Study design, materials and methods
Retrospective data collection over ten years’ period for patients from a single national spinal injury unit. Radiological images and patient’s clinical notes, including symptoms and renal function, were reviewed via Picture Archiving and Communication System (PACS) and Electronic Document and Management System (EDMS) , respectively.
Results
Over the ten years’ period, random selection of forty patients were selected. Thirty-five patients (87%) were followed up for ten years. Five patients (13%) deceased during follow up. Twenty patients (50%) had Infrapontine and Suprasacral pathology. Fifteen patients had Sacral/Infrasacral pathology, including eight spina-bifida.
Bladder management among this cohort varied, 40% performing Intermittent Self-Catheterisation, Reflex Voiding, Artificial Urinary Sphincter (AUS), suprapubic catheter or long term indwelling catheter, incontinence pads and condom sheath catheter.
During the ten-years follow up period, twenty eight patients (80%) had at least five surveillance Ultrasound scan of Kidney-Ureter-Bladder (USS-KUB), the remaining had <5 surveillance scan.
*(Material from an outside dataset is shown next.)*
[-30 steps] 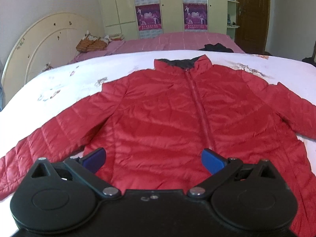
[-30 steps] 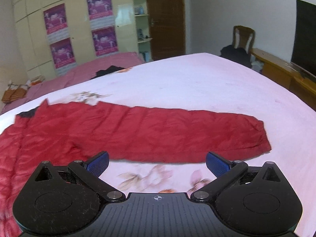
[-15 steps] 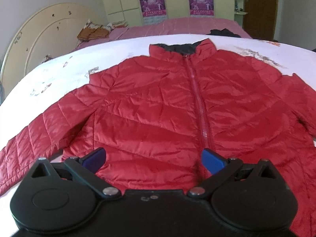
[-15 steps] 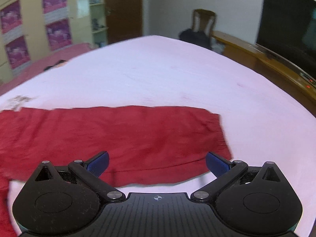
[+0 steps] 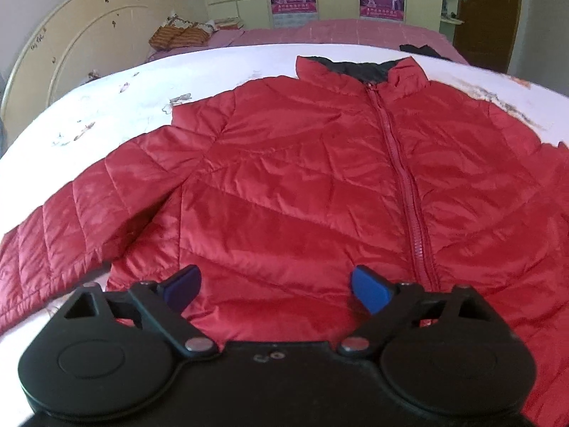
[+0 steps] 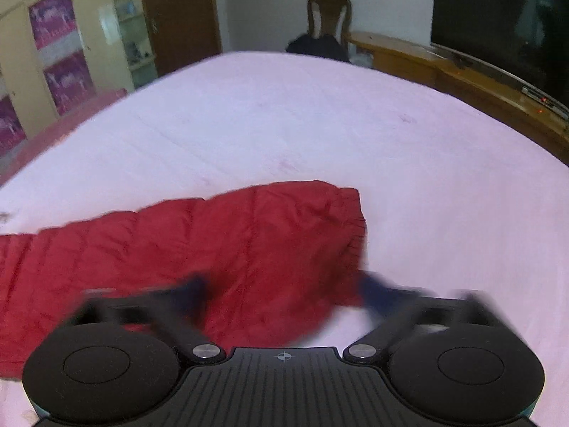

Initial USS-KUB in February 2009, identified three (8%) pre-existing existing pathologies. Subsequently six patients (17%) developed new pathology on USS-KUB over ten years follow up, this prompted adjustment of their bladder management. Five patients (14%) were found to have incidental findings that did not impact their management.
Interpretation of results
This sample covered a wide range of spinal cord pathologies. This revealed various methods of bladder management that was guided by the nature of the neuro-pathology. The majority of patients had at least one radiological follow up to monitor their urinary tract. Significant proportion of this cohort developed biochemical or radiological complications that prompted altering their method of bladder management to optimise their renal function and minimise long-term consequences related to renal function deterioration.